LONDON, Ont. — Justin Trudeau says a Liberal government would start re-engaging Canada with the world by signing a landmark global treaty to regulate the arms trade.
The Conservative government's refusal to sign the United Nations Arms Trade Treaty is an example of how Stephen Harper's penchant for going it alone in the world has reduced Canada's global voice, he said.
"Mr. Harper hasn't seemed to notice that the fact that he shouts loudly on the world stage doesn't offset the fact that nobody's listening much to Canada any more," Trudeau said at a morning rally in support of candidates in the London area.
The New Democrats have also called on the Harper government to sign the treaty that came into force on Dec. 24, 2014.
It seeks to regulate the international trade in conventional weaponry from small arms to battle tanks, combat aircraft and warships.
The federal government has yet to sign and has raised concerns over how it would affect gun owners in Canada.
The country's recreational firearms industry has strongly lobbied the government to opt out of the treaty, saying it could lead to a return of the federal long-gun registry.
The treaty has been signed by many Canadian allies including the U.S., which has hugely influential gun lobby.
Secretary of State John Kerry has said the treaty would not affect the rights of American gun owners.
As he did during the recent leaders' debate on foreign policy, Trudeau said he would move Canada back towards its traditional role as an active player in multilateral institutions, including the UN.
He referred to Canada's historic loss in 2010 to tiny, economically-battered Portugal for a temporary, two-year seat on UN Security Council, saying a Liberal government "would certainly make sure we don't lose an election to join the Security Council at the United Nations."
The Harper government has said previously it isn't considering another run for the Security Council, where Canada has served six times, about once a decade, since the UN was formed in 1945.
Trudeau said the government's approach impacts Canada's influence in places as distant from each other as the Middle East and the Arctic.
"Canada needs to be once again a constructive actor on the world stage focusing on our national interests, which include security and stability in places like the Middle East."
Canada could best help check actions such as Russian President Vladimir Putin's decision to bomb targets in Syria by joining in with its allies, he said.
"That's why Canada needs to once again re-engage as a robust and helpful member of the international community. That's where we have to turn it around by re-engaging as a strong partner in international efforts to hold bullies like Vladimir Putin to account."

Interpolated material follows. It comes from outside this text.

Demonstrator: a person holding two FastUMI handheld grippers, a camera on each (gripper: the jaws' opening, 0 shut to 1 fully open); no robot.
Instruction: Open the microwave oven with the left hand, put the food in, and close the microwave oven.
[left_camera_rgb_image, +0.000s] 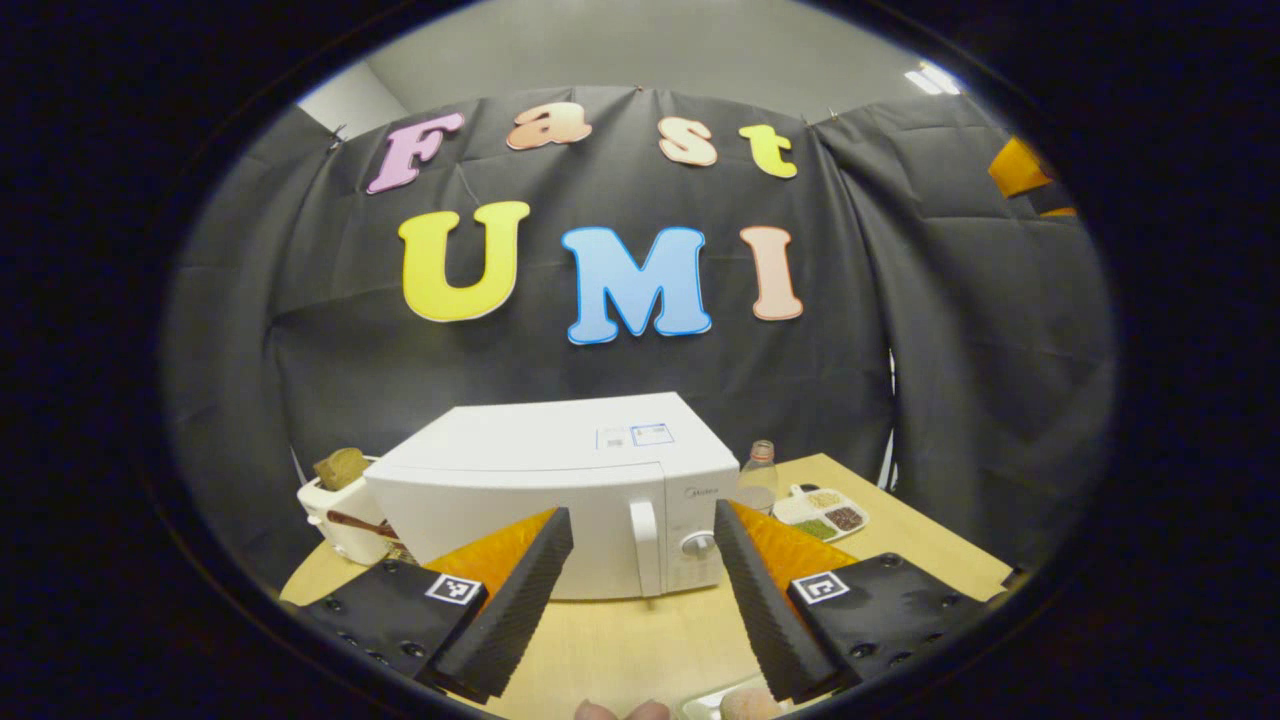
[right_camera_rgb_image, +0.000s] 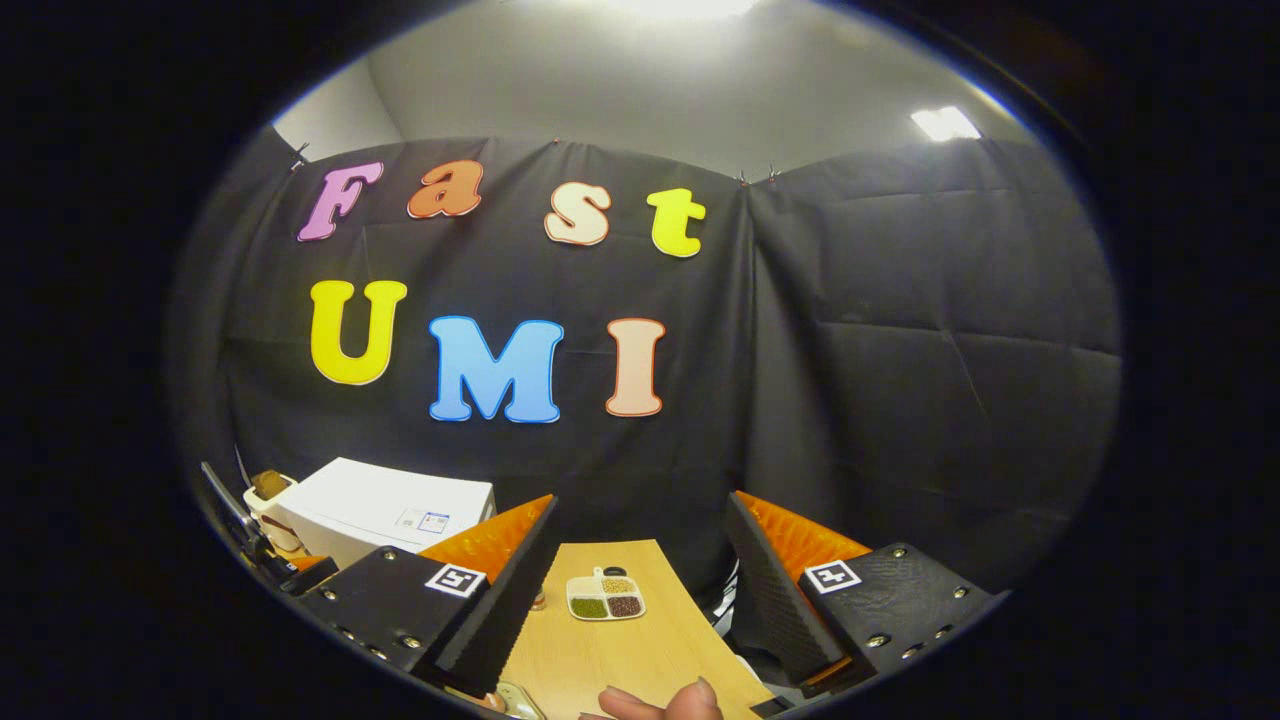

Actions such as accepting more Syrian refugees would also boost Canada's clout, Trudeau added.
The Liberal leader's comments came as Montreal La Presse endorsed him in an editorial.
"This choice is motivated a lot by Justin Trudeau's leadership style," the newspaper said. "Contrary to Mr. Harper and, to a certain degree, Mr. Mulcair, Mr. Trudeau believes in a constructive notion of politics.
"Instead of exploiting division and prejudice, he believes in dialogue and looks for consensus and compromise. He avoids personal attacks. He likes people and people like him in return. There is some Laurier in him."
The newspaper said Trudeau has shown he is ready.
"After 10 years of a destructive government that lives on meanness and narrow-mindedness, Canada needs a government based on intelligence, dialogue and optimism. That is why La Presse is hoping that Justin Trudeau's Liberal party is elected."
The newspaper supported the Liberals in 1993, 1997 and 2000 and the last time it backed a party was in 2006, when it endorsed the Conservatives.
The Liberal leader flew to Fredericton later on Wednesday to address students at St. Thomas University on voter engagement.
The riding is currently held by the Tories but polls suggest the Liberals could make a much-needed breakthrough in the region.